### [Work order]
Starting at the line below holding "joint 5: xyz" and stopping at the line holding "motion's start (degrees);", print every line exactly, both ends included, and leave the rest out.

(Recorded data)
......

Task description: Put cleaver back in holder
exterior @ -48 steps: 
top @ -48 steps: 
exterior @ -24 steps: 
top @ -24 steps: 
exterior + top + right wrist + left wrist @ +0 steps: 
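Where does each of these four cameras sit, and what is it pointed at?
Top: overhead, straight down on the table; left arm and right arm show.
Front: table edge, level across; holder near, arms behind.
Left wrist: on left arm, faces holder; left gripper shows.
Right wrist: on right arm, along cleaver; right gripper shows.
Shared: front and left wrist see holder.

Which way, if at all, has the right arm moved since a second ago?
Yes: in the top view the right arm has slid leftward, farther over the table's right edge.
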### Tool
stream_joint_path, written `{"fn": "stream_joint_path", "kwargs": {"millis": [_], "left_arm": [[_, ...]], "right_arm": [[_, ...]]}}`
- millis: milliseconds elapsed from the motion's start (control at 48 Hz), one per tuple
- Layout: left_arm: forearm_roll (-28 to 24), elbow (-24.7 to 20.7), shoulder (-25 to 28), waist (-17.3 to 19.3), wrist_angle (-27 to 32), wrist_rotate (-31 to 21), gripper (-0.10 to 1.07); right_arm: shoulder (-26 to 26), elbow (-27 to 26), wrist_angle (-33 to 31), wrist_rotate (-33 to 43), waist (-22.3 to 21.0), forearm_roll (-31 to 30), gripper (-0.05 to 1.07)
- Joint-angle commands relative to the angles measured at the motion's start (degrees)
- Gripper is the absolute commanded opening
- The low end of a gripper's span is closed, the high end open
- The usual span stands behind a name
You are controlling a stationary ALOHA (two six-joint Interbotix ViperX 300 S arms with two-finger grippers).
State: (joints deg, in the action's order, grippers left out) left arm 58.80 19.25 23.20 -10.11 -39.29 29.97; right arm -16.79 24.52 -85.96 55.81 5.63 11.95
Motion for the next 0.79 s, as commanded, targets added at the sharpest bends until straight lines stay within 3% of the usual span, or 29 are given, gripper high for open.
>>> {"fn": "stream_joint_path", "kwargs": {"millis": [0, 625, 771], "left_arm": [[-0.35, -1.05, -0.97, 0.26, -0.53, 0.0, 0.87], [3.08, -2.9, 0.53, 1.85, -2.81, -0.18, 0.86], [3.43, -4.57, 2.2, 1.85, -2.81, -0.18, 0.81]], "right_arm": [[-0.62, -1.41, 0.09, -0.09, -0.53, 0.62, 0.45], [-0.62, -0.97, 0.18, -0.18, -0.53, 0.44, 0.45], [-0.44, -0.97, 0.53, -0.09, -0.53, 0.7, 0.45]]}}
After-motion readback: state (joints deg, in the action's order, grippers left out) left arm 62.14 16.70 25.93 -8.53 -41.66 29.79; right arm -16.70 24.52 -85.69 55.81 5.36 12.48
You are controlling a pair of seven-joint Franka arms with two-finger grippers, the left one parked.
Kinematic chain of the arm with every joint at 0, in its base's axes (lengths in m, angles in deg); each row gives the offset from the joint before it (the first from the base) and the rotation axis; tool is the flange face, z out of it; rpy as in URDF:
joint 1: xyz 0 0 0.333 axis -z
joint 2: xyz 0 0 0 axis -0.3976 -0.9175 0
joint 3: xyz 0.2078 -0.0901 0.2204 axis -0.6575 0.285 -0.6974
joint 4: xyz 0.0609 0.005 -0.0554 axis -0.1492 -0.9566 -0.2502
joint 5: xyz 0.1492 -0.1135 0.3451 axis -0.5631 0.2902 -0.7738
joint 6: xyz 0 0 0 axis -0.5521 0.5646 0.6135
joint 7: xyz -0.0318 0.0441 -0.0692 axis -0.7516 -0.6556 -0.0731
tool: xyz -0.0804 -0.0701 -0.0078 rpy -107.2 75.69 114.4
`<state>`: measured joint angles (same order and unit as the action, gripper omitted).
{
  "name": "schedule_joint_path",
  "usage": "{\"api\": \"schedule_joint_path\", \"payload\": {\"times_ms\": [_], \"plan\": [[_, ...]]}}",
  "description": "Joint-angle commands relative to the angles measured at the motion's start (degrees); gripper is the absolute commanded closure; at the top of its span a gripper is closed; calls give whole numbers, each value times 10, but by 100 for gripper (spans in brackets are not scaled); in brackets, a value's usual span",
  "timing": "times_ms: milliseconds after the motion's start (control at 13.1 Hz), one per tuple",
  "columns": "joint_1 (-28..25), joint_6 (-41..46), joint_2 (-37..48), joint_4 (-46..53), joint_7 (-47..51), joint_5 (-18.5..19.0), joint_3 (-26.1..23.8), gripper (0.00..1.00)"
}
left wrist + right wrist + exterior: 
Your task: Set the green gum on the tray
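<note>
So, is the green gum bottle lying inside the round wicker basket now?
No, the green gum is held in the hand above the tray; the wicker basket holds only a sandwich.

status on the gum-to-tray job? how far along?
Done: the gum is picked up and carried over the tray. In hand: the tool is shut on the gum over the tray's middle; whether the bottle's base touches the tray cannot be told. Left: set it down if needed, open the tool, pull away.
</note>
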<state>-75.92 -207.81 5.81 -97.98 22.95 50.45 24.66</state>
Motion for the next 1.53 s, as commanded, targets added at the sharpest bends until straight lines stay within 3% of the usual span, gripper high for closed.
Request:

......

### [Response area]
joint 5: xyz 0.1492 -0.1135 0.3451 axis -0.5631 0.2902 -0.7738
joint 6: xyz 0 0 0 axis -0.5521 0.5646 0.6135
joint 7: xyz -0.0318 0.0441 -0.0692 axis -0.7516 -0.6556 -0.0731
tool: xyz -0.0804 -0.0701 -0.0078 rpy -107.2 75.69 114.4
`<state>`: measured joint angles (same order and unit as the action, gripper omitted).
{
  "name": "schedule_joint_path",
  "usage": "{\"api\": \"schedule_joint_path\", \"payload\": {\"times_ms\": [_], \"plan\": [[_, ...]]}}",
  "description": "Joint-angle commands relative to the angles measured at the motion's start (degrees); gripper is the absolute commanded closure; at the top of its span a gripper is closed; calls give whole numbers, each value times 10, but by 100 for gripper (spans in brackets are not scaled); in brackets, a value's usual span",

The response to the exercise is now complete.